Since raising $1 billion in a highly-anticipated initial public offering last December, Zynga has been a stock shorter's delight, with shares down more than 80 percent since March. Zynga closed at $2.12 today after making its 52-week low of $2.10. By comparison, the stock's 52-week high is $15.91.
In the quarter, Zynga lost 7 cents-per-share as revenue grew 3 percent to $316.6 million. Bookings in the quarter fell 11 percent to $256 million from a year earlier. In its 2012 outlook included with the earnings report, Zynga said that it expected between $1.09 billion to $1.1 billion in bookings. It also forecast 2 cents to 3 cents in adjusted earnings per share.
Earlier this month, Zynga lowered its forecast for the quarter, putting revenue in the range of $300 million to $305 million and bookings in the range of $250 million to $255 million. The company blamed weakness in certain games within its Ville-style category. It also reduced its bookings guidance for the full year.
Zynga remains the No. 1 gaming company on Facebook with five of the 10 most popular games on the social-networking site. But during Facebook's quarterly earnings conference call yesterday, CEO Mark Zuckerberg offered a sobering harbinger when he noted the drop in Zynga-generated revenue: "Including its ad spend, Zynga comprised 7 percent of our total revenue this quarter, down from 10 percent in Q2 and 12 percent in Q3 last year," he said.

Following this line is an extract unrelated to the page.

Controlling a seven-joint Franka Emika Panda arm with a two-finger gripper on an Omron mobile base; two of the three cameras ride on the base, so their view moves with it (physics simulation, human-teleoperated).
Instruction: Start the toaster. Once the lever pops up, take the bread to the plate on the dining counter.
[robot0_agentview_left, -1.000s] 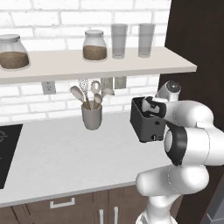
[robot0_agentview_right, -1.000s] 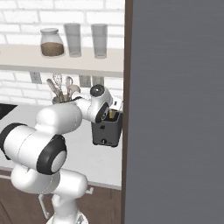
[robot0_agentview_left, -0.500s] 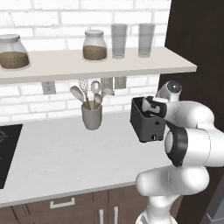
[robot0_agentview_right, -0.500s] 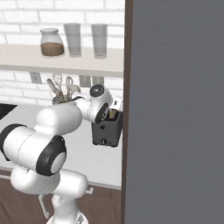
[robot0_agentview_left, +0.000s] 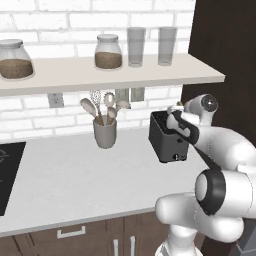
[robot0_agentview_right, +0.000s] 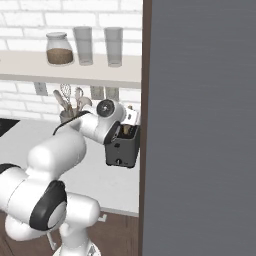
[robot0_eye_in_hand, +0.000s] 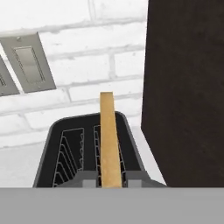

Zynga also said today that its board had authorized the buyback of up to $200 million in company stock. Separately, Zynga announced a deal with Bwin.party digital entertainment to offer real money online poker and casino games in the United Kingdom.
Shares of Zynga rallied on the news and were up more than 12 percent in after-hours trading. The company has scheduled a conference call with analysts for this afternoon to discuss the quarterly results.
CEO Mark Pincus said in a statement that Zynga remains "well positioned to capitalize on the growth of social gaming," adding that "it's more clear than ever that along with search, shop, and share, play is a fundamental pillar of the Internet, and Zynga continues to be the leader."
Wedbush analyst Michael Pachter, who has a $4 full-year price target on the stock, said in a recent report that although Zynga's turnaround attempt will not be completed in the near-term, "a reinvented Zynga, with fewer employees and fewer games under development should see its margins rise, particularly as it grows its mobile and advertising base."